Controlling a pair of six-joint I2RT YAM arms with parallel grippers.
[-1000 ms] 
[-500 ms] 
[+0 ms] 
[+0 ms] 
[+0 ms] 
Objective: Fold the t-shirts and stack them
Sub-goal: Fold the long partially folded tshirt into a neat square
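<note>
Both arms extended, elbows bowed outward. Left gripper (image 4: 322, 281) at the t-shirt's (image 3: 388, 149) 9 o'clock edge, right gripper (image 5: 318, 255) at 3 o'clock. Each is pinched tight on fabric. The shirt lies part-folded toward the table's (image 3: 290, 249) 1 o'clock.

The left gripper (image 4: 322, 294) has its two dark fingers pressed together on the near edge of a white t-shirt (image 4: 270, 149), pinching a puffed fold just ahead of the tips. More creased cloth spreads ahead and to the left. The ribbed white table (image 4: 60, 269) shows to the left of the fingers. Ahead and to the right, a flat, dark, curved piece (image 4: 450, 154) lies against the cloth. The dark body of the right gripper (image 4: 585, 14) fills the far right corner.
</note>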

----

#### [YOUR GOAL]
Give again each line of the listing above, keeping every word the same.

#### [EXERCISE SOLUTION]
Controlling a pair of six-joint I2RT YAM arms with parallel grippers.
[-1000 ms] 
[-500 ms] 
[+0 ms] 
[+0 ms] 
[+0 ms] 
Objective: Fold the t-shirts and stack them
Sub-goal: Fold the long partially folded tshirt into a neat square
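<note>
Both arms extended, elbows bowed outward. Left gripper (image 4: 322, 281) at the t-shirt's (image 3: 388, 149) 9 o'clock edge, right gripper (image 5: 318, 255) at 3 o'clock. Each is pinched tight on fabric. The shirt lies part-folded toward the table's (image 3: 290, 249) 1 o'clock.

The left gripper (image 4: 322, 294) has its two dark fingers pressed together on the near edge of a white t-shirt (image 4: 270, 149), pinching a puffed fold just ahead of the tips. More creased cloth spreads ahead and to the left. The ribbed white table (image 4: 60, 269) shows to the left of the fingers. Ahead and to the right, a flat, dark, curved piece (image 4: 450, 154) lies against the cloth. The dark body of the right gripper (image 4: 585, 14) fills the far right corner.
</note>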

The full answer has been given.